EBERT “The new version of The Texas Chainsaw Massacre is a contemptible film: Vile, ugly and brutal. There is not a shred of a reason to see it. Those who defend it will have to dance through mental hoops of their own devising, defining its meanness and despair as ‘style’ or ‘vision’ or ‘a commentary on our world.’ It is not a commentary on anything, except the marriage of slick technology with the materials of a geek show.”

WEEKEND “The cinematography is astounding ... one of the most beautiful looking horror flicks ever — yes, I mean beautiful ... The way colors reduce to sepia and how light dramatically pours through the forest canopy and cracks in the dank, rotting slaughterhouse paints an eerily breathtaking aesthetic ... What places this flick above others in its genre are the characters and tone. Instead of rooting for the kids’ demise, you genuinely care and long for their escape. There is none of the self-reflexive teen-comedy camp prevalent in today’s ‘horror’ films. This is balls-to-the-wall terror.”

“The Twilight Saga: Breaking Dawn Part 1” (2011)

EBERT “The Twilight movies have devoted three episodes to Bella Swan’s clinging to her virginity despite the compelling appeal of Edward Cullen...What happened? We have no idea. The movie doesn’t show us! Yes, the most eagerly awaited deflowering in recent movie history takes place entirely off-screen. That something momentous took place is indicated 14 days after the wedding ceremony, when Bella (Kristen Stewart) urps in the morning and discovers she is pregnant. Edward Cullen (Robert Pattinson) may have been dead for more than a century, but he’s still producing industrial-strength sperm. Can humans and vampires mate? What’s the blood chemistry on that? What will be in the wee one’s bottle? Milk, or the unthinkable?”

WEEKEND “The most interesting part of the movie for me was the wolves. Jacob Black’s pack splits because of the half-vampire baby, which means we got some great shots of giant dogs growling at each other and skulking around in the woods. The movie added more drama to the encounters than the book had, but it was worth it. The scary shot of a huge wolf silently backing into the dark forest was great.

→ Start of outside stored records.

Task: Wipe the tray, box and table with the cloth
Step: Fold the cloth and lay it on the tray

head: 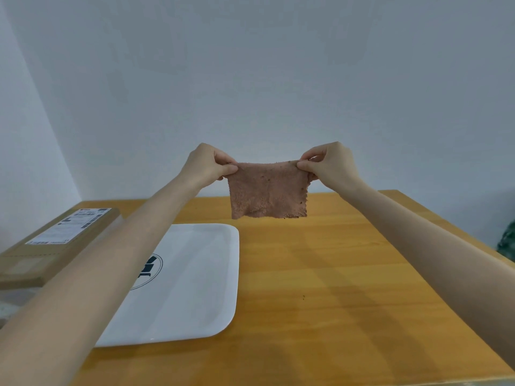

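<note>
A small pinkish-brown cloth (pixel 269 190) hangs spread in the air above the far half of the wooden table (pixel 334 288). My left hand (pixel 207 165) pinches its upper left corner and my right hand (pixel 327 164) pinches its upper right corner. Dark specks dot the cloth. A white rectangular tray (pixel 200 274) with a dark round logo lies on the table's left part, partly hidden by my left forearm. A flat cardboard box (pixel 50 246) with a white shipping label rests at the far left edge.
A pale wall stands close behind the table. A dark green patterned object (pixel 507 240) shows past the table's right edge. A tiny dark crumb (pixel 303 296) lies on the wood right of the tray.
</note>
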Motion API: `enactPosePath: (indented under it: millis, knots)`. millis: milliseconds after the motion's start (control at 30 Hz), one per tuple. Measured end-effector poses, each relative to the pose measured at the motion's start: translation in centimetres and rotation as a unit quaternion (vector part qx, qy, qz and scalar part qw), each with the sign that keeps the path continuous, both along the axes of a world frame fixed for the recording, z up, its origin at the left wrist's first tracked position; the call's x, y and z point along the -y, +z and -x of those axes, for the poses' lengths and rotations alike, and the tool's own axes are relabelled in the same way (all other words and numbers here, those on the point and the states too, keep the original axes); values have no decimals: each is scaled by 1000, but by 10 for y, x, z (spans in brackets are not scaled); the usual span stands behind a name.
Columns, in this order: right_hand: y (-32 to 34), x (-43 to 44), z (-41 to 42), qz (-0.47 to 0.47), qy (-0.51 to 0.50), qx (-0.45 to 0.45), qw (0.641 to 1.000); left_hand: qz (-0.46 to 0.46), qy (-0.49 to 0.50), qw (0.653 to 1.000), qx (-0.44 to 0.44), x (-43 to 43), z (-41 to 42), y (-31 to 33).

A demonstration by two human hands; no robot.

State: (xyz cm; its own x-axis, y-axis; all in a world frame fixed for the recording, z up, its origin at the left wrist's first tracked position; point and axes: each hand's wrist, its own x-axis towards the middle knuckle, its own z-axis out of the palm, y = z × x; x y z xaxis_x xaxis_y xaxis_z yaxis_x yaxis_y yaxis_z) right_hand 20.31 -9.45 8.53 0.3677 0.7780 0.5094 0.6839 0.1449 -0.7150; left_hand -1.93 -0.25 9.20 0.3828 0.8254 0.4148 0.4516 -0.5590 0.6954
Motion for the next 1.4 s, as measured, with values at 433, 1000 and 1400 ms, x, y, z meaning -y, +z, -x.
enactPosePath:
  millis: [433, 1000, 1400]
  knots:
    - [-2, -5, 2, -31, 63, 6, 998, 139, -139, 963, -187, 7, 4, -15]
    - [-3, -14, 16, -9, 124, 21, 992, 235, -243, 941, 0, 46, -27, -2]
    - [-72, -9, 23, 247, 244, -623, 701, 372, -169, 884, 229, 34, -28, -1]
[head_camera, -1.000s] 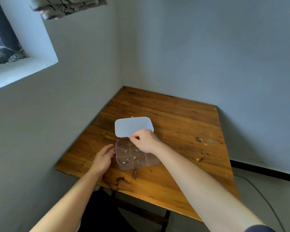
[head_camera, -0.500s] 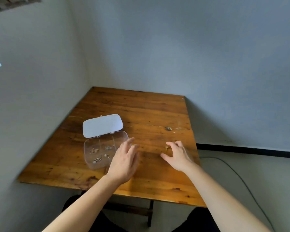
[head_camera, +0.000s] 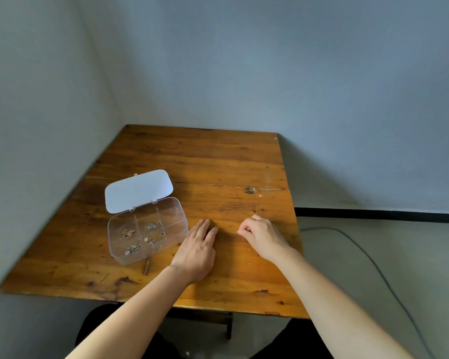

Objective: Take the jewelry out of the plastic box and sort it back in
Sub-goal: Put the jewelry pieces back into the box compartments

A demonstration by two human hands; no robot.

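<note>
A clear plastic box lies open on the left half of the wooden table, its white lid folded back behind it. Small gold and silver jewelry pieces sit in the left and middle compartments; the two right compartments look bare. My left hand rests flat on the table just right of the box, holding nothing. My right hand is curled near the table's right edge, thumb and fingertips pinched together. Whether a small piece is between them is too small to tell.
A thin brown stick-like piece lies on the table just in front of the box. A dark knot marks the wood further back. Walls close the table's left and far sides. A cable runs over the floor on the right.
My right hand left the box, crossed to the table's right side and curled its fingers. My left hand moved from the box's left side to its right. The view swung right.
</note>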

The one thing this didn’t lack (besides drama and long looks) was great imagery. The colors are vibrant, the scenes beautiful. I really enjoyed the dramatic shift during the course of the movie.”

We agreed on:

“The Spirit” (2008)

EBERT “The Spirit is mannered to the point of madness. There is not a trace of human emotion in it. To call the characters cardboard is to insult a useful packing material. The movie is all style — style without substance, style whirling in a senseless void. The film’s hero is an ex-cop reincarnated as an immortal enforcer; for all the personality he exhibits, we would welcome Elmer Fudd.”

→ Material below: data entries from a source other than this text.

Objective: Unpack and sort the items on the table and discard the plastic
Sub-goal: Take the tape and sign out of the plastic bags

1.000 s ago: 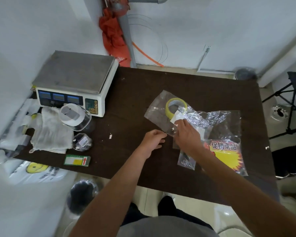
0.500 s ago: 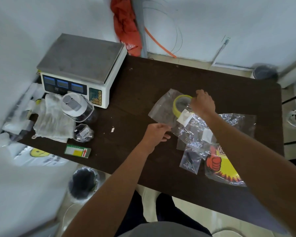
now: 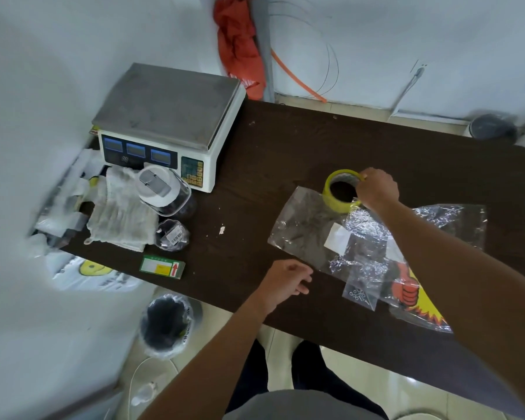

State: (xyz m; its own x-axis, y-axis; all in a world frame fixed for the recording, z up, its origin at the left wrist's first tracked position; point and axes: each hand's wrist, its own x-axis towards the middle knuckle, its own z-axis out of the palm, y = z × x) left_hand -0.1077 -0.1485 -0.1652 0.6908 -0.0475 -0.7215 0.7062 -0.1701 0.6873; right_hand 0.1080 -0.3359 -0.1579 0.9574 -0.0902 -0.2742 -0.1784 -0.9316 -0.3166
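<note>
Tape (image 3: 337, 207) pinched by our right hand (image 3: 376, 190) at edge of bag (image 3: 300, 225); left hand (image 3: 285, 280), fingers loose, should pin it as we lift.

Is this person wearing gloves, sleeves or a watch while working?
No. The left hand and right hand are bare: no gloves, rings or watch visible. The left forearm and right forearm are uncovered too, with no sleeve in view.

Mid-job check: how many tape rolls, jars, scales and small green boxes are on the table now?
Tape roll: 1
Jars: 2
Scale: 1
Green box: 1
Total: 5
</note>
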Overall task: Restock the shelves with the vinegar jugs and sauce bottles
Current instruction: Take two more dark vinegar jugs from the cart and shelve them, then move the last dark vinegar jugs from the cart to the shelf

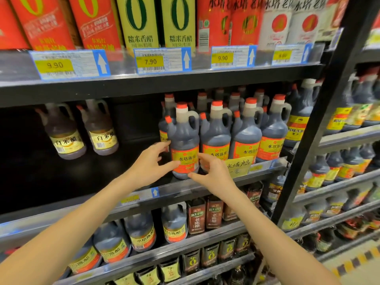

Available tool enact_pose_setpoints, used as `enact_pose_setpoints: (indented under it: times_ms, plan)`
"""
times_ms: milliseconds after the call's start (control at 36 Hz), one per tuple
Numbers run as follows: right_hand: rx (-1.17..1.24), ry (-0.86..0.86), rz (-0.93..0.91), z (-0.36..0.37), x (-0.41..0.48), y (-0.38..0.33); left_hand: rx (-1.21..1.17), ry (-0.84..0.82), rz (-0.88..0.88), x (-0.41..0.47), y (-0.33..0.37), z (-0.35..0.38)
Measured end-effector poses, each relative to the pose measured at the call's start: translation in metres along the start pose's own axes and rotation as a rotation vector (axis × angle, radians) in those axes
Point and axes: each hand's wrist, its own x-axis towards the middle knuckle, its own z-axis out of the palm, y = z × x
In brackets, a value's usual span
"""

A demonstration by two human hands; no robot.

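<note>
A dark vinegar jug (pixel 184 140) with a red cap and a red-and-yellow label stands at the front edge of the middle shelf (pixel 82 204). It is the leftmost of a row of matching jugs (pixel 244 138). My left hand (pixel 152 163) touches its left side and label, thumb up and fingers spread. My right hand (pixel 211 173) cups its lower right side, thumb under the label. The jug sits between both hands.
Two lighter vinegar jugs (pixel 82 130) stand far back on the left of the same shelf, with a dark gap between them and the row. Tall bottles (pixel 158 21) fill the shelf above, more jugs (pixel 141 233) the shelf below. A black upright post (pixel 320 112) borders the right.
</note>
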Motion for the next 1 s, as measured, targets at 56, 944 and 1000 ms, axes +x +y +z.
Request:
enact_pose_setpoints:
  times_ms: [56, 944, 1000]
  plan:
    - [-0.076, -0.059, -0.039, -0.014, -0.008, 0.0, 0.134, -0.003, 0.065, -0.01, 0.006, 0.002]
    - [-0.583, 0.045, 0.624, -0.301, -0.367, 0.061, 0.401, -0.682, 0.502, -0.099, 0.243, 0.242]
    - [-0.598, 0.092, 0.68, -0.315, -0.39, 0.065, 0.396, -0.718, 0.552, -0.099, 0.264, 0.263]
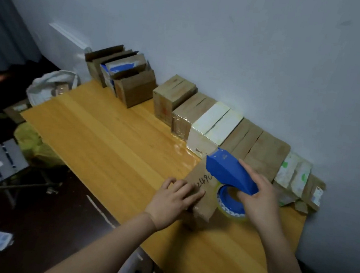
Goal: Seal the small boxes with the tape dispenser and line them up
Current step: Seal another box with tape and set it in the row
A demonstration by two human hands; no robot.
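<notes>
The small brown box [198,177] sits on the table [105,140]. The left grip [175,202] lies flat on the box top at its 8 o'clock side, with wide fingers. The right grip [257,199], at 3 o'clock, holds the blue tape dispenser [231,175] on the box. A row of boxes [210,124] stands at 12 o'clock.
</notes>
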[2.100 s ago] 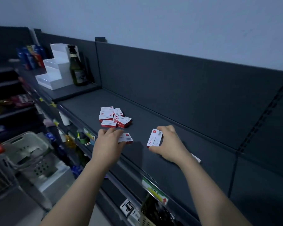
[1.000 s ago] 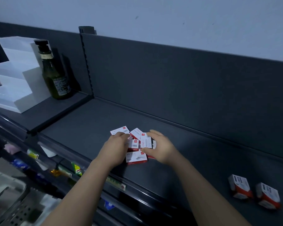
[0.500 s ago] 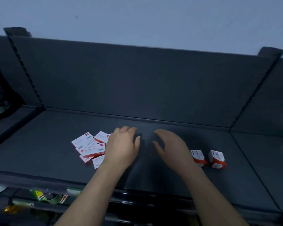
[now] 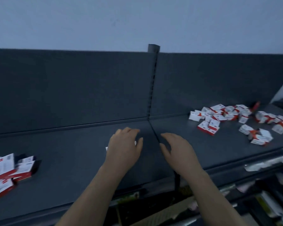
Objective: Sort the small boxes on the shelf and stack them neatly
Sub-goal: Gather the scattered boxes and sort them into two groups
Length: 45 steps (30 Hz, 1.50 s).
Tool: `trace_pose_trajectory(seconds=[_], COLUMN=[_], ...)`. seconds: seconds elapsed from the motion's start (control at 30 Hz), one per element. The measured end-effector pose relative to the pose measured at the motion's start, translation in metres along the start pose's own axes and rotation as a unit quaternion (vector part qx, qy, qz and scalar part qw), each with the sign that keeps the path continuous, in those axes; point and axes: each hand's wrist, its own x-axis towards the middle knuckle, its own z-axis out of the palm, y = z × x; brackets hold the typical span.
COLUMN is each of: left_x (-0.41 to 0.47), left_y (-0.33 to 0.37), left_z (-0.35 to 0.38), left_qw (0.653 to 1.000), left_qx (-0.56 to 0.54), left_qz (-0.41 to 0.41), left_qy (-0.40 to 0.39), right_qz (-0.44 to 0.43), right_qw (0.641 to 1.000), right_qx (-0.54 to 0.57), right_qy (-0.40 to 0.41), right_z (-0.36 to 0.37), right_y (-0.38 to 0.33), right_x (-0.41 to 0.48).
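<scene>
Several small white-and-red boxes lie scattered on the dark shelf (image 4: 72,149). One flat group (image 4: 8,170) sits at the far left front, and a larger loose heap (image 4: 232,118) is spread over the right shelf section. My left hand (image 4: 124,149) hovers palm down over the shelf middle, fingers relaxed, with bits of a white box (image 4: 135,143) peeking out beneath it. My right hand (image 4: 178,150) is beside it, fingers loosely spread and holding nothing, just right of the seam between shelf sections.
A slotted upright post (image 4: 153,82) divides the dark back panel. Below the shelf's front edge (image 4: 235,167) lower shelves hold blurred goods and price labels. A pale wall rises behind the shelf.
The view has swung to the right; the flat group now sits far left and a large heap has come into view on the right. Both hands moved right along the shelf, still holding nothing.
</scene>
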Motion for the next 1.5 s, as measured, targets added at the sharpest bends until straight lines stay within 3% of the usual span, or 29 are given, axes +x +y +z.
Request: trace_pose_trajectory(seconds=[0.37,0.7,1.03,1.5], left_x=[0.041,0.094,0.2,0.287], left_y=[0.168,0.234,0.285,0.381], left_z=[0.107,0.164,0.228,0.315], left_qw=[0.995,0.992,0.986,0.97], left_qx=[-0.057,-0.06,-0.094,-0.013], left_qz=[0.045,0.064,0.106,0.16], left_qy=[-0.063,-0.09,-0.089,-0.181], right_qz=[0.094,0.168,0.213,0.25], right_qw=[0.994,0.984,0.973,0.963], right_qx=[-0.056,-0.054,-0.069,-0.077], right_qy=[0.003,0.014,0.058,0.065], right_z=[-0.084,-0.121,-0.143,-0.18], right_y=[0.189,0.28,0.362,0.488], right_x=[-0.042,-0.035,0.039,0.081])
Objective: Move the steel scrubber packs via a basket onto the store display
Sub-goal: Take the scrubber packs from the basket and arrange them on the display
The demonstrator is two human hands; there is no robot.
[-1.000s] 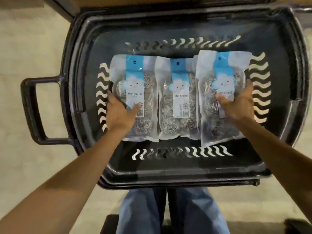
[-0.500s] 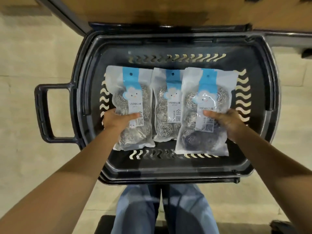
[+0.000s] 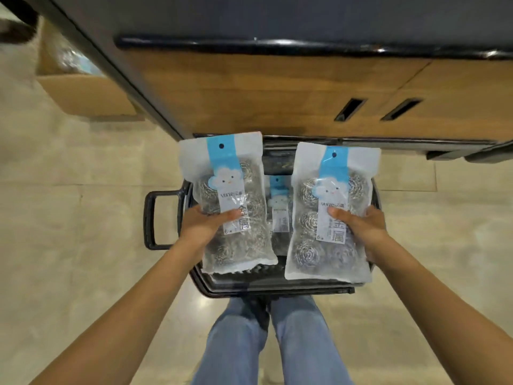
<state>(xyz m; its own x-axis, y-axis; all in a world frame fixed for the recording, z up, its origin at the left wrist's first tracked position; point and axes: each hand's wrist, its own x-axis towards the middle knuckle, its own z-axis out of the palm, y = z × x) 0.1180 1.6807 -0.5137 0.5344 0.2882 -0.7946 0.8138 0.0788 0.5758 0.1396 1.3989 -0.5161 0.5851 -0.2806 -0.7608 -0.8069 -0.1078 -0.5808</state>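
Thumbs on top, the left hand (image 3: 205,225) pinched a scrubber pack (image 3: 236,190) at the basket's (image 3: 277,287) 9 o'clock, the right hand (image 3: 363,227) another pack (image 3: 330,207) at 3, probably for the display (image 3: 277,87) at 12. A third pack (image 3: 278,209) lay inside.

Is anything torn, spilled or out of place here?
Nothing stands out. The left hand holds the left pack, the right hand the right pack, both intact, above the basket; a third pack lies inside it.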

WEEKEND “Though he succeeded with the black-and-white-that’s-really-just-greenscreen approach with ‘Sin City’ under Robert Rodriguez’s tutelage, Frank Miller’s ‘The Spirit’ was over-the-top awful in every conceivable way. No one should ever let Frank Miller direct a film again. Ever.”

“The Last Airbender” (2010)

EBERT “The Last Airbender is an agonizing experience in every category I can think of and others still waiting to be invented. The laws of chance suggest that something should have gone right. Not here. It puts a nail in the coffin of low-rent 3D, but it will need a lot more coffins than that.”

WEEKEND “Shyamalan clearly hasn’t the first clue about how to pace a movie outside of the horror genre. The film’s breakneck pace mangles a confusing plot and forgoes any development that would attach the audience to the characters. Scenes will often change mid-conversation, and on-screen action is inexplicably substituted with unnecessary narration.”